Так простоял он на месте целую неделю, и ни один кабальеро не вышел в поле, или, как говорили древние, на ристалище. По истечении этого времени его слуга, конный и в полном вооружении, коснулся щита, на котором висел вызов. Дон Феликс вышел из шатра и проскакал вместе с этим слугою расстояние, равное броскам трех копий, после чего так ударил своим копьем в землю, что она задрожала, а копье разлетелось на кусочки. Затем он направился домой, и все население города проводило его шумными и восторженными кликами. Прошло несколько дней, и завистники, которые и тут нашлись, - хотя, казалось бы, истинная доблесть не должна порождать зависти, - довели все случившееся до сведения короля, обвинив дона Феликса в том, что он будто бы хотел взбунтовать этот город. Произвели, как водится, следствие, и так как у зависти никогда не бывает недостатка в лжесвидетелях, то их не замедлили и на этот раз найти. Дон Феликс был приговорен к обезглавливанию на эшафоте и для этой цели был доставлен в столицу.
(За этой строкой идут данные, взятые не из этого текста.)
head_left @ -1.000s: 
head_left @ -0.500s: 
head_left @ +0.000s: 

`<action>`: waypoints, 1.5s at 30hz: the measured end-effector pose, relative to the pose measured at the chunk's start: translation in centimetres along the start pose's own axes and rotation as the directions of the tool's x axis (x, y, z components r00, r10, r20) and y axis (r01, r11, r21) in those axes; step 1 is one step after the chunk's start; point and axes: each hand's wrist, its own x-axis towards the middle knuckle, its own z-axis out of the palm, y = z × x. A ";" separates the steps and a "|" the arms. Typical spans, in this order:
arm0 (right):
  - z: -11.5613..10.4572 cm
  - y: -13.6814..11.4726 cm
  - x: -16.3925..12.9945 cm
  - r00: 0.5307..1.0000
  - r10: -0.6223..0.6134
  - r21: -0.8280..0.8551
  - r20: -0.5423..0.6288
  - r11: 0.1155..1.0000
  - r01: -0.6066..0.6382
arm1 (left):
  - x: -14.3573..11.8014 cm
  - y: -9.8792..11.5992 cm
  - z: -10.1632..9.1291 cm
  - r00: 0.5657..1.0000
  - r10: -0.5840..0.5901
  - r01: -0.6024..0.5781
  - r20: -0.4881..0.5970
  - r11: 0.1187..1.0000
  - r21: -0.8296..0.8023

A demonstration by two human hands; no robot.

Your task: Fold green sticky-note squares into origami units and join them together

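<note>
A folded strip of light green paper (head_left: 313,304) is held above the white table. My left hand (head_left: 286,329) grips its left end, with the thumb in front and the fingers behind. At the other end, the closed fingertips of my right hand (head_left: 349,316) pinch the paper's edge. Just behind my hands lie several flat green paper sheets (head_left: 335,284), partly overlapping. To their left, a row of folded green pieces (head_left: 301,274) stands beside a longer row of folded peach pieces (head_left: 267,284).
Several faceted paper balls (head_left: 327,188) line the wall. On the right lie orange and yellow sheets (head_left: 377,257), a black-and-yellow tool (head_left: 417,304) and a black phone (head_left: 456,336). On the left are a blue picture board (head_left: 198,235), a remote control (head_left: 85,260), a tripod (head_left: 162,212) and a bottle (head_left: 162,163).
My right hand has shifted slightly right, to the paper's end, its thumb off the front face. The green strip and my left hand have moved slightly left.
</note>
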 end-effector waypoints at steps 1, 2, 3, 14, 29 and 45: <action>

Весть об этом дошла до достойнейшего кабальеро, светлейшего сеньора дона Луиса Энрикеса де Кабреры, адмирала Кастилии, герцога Медина и графа Модика (деда того самого, который сейчас является главой этого славного дома), достойного и щедрого вельможи. Он прочитал записку дона Хауна Австрийского, в которой подтверждался вышеописанный подвиг, совершенный доном Феликсом при захвате турецкой галеры, и, посетив его в тюрьме, проникся к нему уважением настолько, что стал ходатайствовать перед его величеством о сохранении ему жизни.
Король, также весьма благосклонный к дону Феликсу за проявленное им мужество и понимавший, что в жизни трудно не нажить врагов, помиловал дона Феликса, но при этом запретил ему возвращаться в родной город.
Дон Феликс поселился в своем имении поблизости от этого города, но впоследствии все тот же названный нами сеньор, который счел такую помощь подобающей своему высокому положению, добился для дона Феликса разрешения жить у себя на родине, где я и познакомился с ним. Он был уже в преклонном возрасте, но по-прежнему проявлял все ту же доблесть, потому что телесные изъяны не умаляют величия души.
Вот вам, сеньора Марсия, история Гусмана Смелого. Если же вы находите, что в ней недостаточно любовных приключений и слишком много сражений, то могу вам посоветовать прочитать "Пастуха Галатеи" {47} - роман, в котором можно найти все, что только есть по части любви, этой царицы человеческих чувств, с которой может сравниться лишь ревность - незаконное дитя наших страстей, плод недоверия и душевной тоски, ярость оружия и тревога словесности {48}. Но об этом мы поведем речь уже не здесь, а в книге под названием "Лавр Аполлона" {49}, которая последует за этой.
Эспинела {50}
Величают ныне барды,
Чтоб богов не свергли с неба,
Гонгорой и Борхой Феба,
А Венеру Леонардой.
Гера сделалась Гальярдой,
Переименован Пан
В Марио, Амур-тиран
В Сильвио, а у Паллады
С Марсом спор - кого же надо
Звать из них двоих Гусман.
Не удивляйтесь тому, что это стихотворение, обычно называемое "десимой", я озаглавил "эспинела"; такое название дано в честь маэстро Эспинеля, изобретателя этой поэтической формы. Точно так же некоторые строфы называют сапфическими в честь Сапфо {51}.
ПРИЛОЖЕНИЯ
А. А. Смирнов
Лопе де Вега как новеллист
В гигантском литературном наследии великого испанского писателя Лопе де Беги (около тысячи пьес, двенадцать поэм, множество разнообразнейших стихотворных и прозаических произведений) четыре его новеллы занимают весьма скромное место. Они мало привлекают внимание исследователей и обычно рассматриваются скорее как биографический факт, чем как литературное явление.
Действительно, условия, при которых они возникли, весьма своеобразны.